[v5,33/34] KVM: x86/vmx: call external_interrupt() to handle IRQ in IRQ caused VM exits

Message ID 20230307023946.14516-34-xin3.li@intel.com
State New
Headers
Series x86: enable FRED for x86-64 |

Commit Message

Li, Xin3 March 7, 2023, 2:39 a.m. UTC
  When FRED is enabled, IDT is gone, thus call external_interrupt() to handle
IRQ in IRQ caused VM exits.

Create an event return stack frame with the host context immediately after
a VM exit for calling external_interrupt(). All other fields of the pt_regs
structure are cleared to 0. Refer to the discussion about the register values
in the pt_regs structure at:

  https://lore.kernel.org/kvm/ef2c54f7-14b9-dcbb-c3c4-1533455e7a18@redhat.com/

Tested-by: Shan Kang <shan.kang@intel.com>
Signed-off-by: Xin Li <xin3.li@intel.com>
---

Changes since v4:
*) Do NOT use the term "injection", which in the KVM context means to
   reinject an event into the guest (Sean Christopherson).
*) Use cs/ss instead of csx/ssx when initializing the pt_regs structure
   for calling external_interrupt(), otherwise it breaks i386 build.
---
 arch/x86/kvm/vmx/vmx.c | 22 +++++++++++++++++++++-
 1 file changed, 21 insertions(+), 1 deletion(-)
  

Comments

Sean Christopherson March 22, 2023, 5:57 p.m. UTC | #1
On Mon, Mar 06, 2023, Xin Li wrote:
> @@ -6923,7 +6924,26 @@ static void handle_external_interrupt_irqoff(struct kvm_vcpu *vcpu)
>  		return;
>  
>  	kvm_before_interrupt(vcpu, KVM_HANDLING_IRQ);
> -	vmx_do_interrupt_irqoff(gate_offset(desc));
> +	if (cpu_feature_enabled(X86_FEATURE_FRED)) {
> +		struct vcpu_vmx *vmx = to_vmx(vcpu);
> +		struct pt_regs regs = {};
> +
> +		/*
> +		 * Create an event return stack frame with the
> +		 * host context immediately after a VM exit.
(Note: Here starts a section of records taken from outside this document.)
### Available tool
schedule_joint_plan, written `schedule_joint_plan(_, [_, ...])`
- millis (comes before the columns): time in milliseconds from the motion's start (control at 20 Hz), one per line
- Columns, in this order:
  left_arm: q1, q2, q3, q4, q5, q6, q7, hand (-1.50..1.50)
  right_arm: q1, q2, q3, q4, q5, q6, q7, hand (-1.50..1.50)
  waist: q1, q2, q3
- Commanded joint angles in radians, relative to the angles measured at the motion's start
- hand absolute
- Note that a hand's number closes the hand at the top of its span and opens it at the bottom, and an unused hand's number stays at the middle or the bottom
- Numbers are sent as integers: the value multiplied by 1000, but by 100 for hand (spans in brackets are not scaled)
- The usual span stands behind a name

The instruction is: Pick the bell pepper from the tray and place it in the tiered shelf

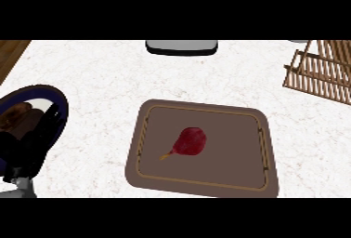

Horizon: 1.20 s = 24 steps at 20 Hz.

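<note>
A dark red bell pepper [191, 141] with a short yellowish stem lies on its side near the middle of the brown tray [158, 179]. Nothing touches it. The wooden slatted tiered shelf [322, 69] stands at the far right, partly cut off by the view's edge. My left hand [31, 144] shows at the left edge, black, open with fingers up, well left of the tray and apart from it. Its grey forearm [17, 189] enters at the lower left. My right hand shows nowhere.
Behind my left hand lies a dark blue-rimmed plate [58, 100] with something brown [14, 116] on it, partly hidden. A grey and white object [182, 46] sits at the counter's far edge. White marble counter [96, 79] surrounds the tray.
</note>
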Motion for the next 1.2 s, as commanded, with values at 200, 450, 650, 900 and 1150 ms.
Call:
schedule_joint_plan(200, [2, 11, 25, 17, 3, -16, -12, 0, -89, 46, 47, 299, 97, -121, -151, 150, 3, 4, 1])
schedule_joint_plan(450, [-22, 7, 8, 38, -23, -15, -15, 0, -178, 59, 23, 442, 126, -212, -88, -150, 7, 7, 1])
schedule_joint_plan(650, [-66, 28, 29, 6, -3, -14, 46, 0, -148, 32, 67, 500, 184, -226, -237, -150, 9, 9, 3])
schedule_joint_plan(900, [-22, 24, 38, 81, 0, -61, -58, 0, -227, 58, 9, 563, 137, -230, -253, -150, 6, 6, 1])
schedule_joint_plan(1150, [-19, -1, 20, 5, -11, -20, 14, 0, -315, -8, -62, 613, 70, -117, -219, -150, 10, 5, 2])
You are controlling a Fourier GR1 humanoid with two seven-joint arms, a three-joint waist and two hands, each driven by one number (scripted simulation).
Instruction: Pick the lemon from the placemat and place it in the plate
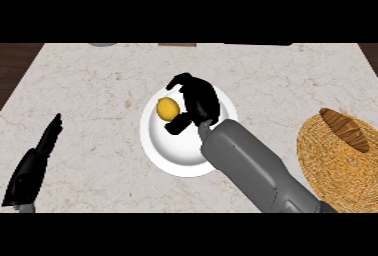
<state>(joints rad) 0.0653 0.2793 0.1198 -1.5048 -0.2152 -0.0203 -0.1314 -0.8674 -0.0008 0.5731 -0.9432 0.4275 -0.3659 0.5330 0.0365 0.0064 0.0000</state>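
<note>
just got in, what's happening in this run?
The right hand is over the white plate, its fingers and thumb curled around the lemon, which sits above the plate's upper part. Whether the lemon already touches the plate cannot be told. The woven placemat lies at the right, with a brown item on it. The left hand rests open at the lower left on the marble counter.

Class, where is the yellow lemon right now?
In the head view, the yellow lemon sits over the white round plate at counter centre, just left of the black right hand.
</note>
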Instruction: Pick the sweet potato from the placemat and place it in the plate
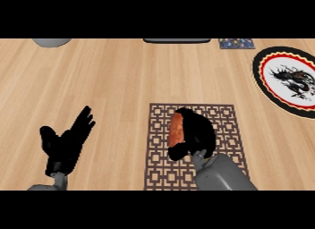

Why snapshot the context immediately after VM-Exit?  It diverges from what is
done in the non-FRED path, and it seems quite misleading and maybe even dangerous.
The RSP and RIP values are long since gone, e.g. if something explodes, the stack
trace will be outright wrong.

> +		 *
> +		 * All other fields of the pt_regs structure are
> +		 * cleared to 0.
> +		 */
> +		regs.ss		= __KERNEL_DS;
> +		regs.sp		= vmx->loaded_vmcs->host_state.rsp;
> +		regs.flags	= X86_EFLAGS_FIXED;
> +		regs.cs		= __KERNEL_CS;
> +		regs.ip		= (unsigned long)vmx_vmexit;
> +
> +		external_interrupt(&regs, vector);

I assume FRED still uses the stack, so why not do something similar to
vmx_do_interrupt_irqoff() and build @regs after an explicit CALL?  Might even
be possible to share some/all of VMX_DO_EVENT_IRQOFF.

> +	} else

Curly braces needed since the first half has 'em.

> +		vmx_do_interrupt_irqoff(gate_offset(desc));
>  	kvm_after_interrupt(vcpu);
>  
>  	vcpu->arch.at_instruction_boundary = true;
> -- 
> 2.34.1
>
  

Patch

diff --git a/arch/x86/kvm/vmx/vmx.c b/arch/x86/kvm/vmx/vmx.c
index bcac3efcde41..3ebeaab34b2e 100644
--- a/arch/x86/kvm/vmx/vmx.c
+++ b/arch/x86/kvm/vmx/vmx.c
@@ -47,6 +47,7 @@ 
 #include <asm/mshyperv.h>
 #include <asm/mwait.h>
 #include <asm/spec-ctrl.h>
+#include <asm/traps.h>
 #include <asm/virtext.h>
 #include <asm/vmx.h>
 
@@ -6923,7 +6924,26 @@  static void handle_external_interrupt_irqoff(struct kvm_vcpu *vcpu)
 		return;
 
 	kvm_before_interrupt(vcpu, KVM_HANDLING_IRQ);
-	vmx_do_interrupt_irqoff(gate_offset(desc));
+	if (cpu_feature_enabled(X86_FEATURE_FRED)) {
+		struct vcpu_vmx *vmx = to_vmx(vcpu);
+		struct pt_regs regs = {};
+
+		/*
+		 * Create an event return stack frame with the
+		 * host context immediately after a VM exit.
+		 *
+		 * All other fields of the pt_regs structure are
+		 * cleared to 0.
+		 */
+		regs.ss		= __KERNEL_DS;
+		regs.sp		= vmx->loaded_vmcs->host_state.rsp;
+		regs.flags	= X86_EFLAGS_FIXED;
+		regs.cs		= __KERNEL_CS;
+		regs.ip		= (unsigned long)vmx_vmexit;
+
+		external_interrupt(&regs, vector);
+	} else
+		vmx_do_interrupt_irqoff(gate_offset(desc));
 	kvm_after_interrupt(vcpu);
 
 	vcpu->arch.at_instruction_boundary = true;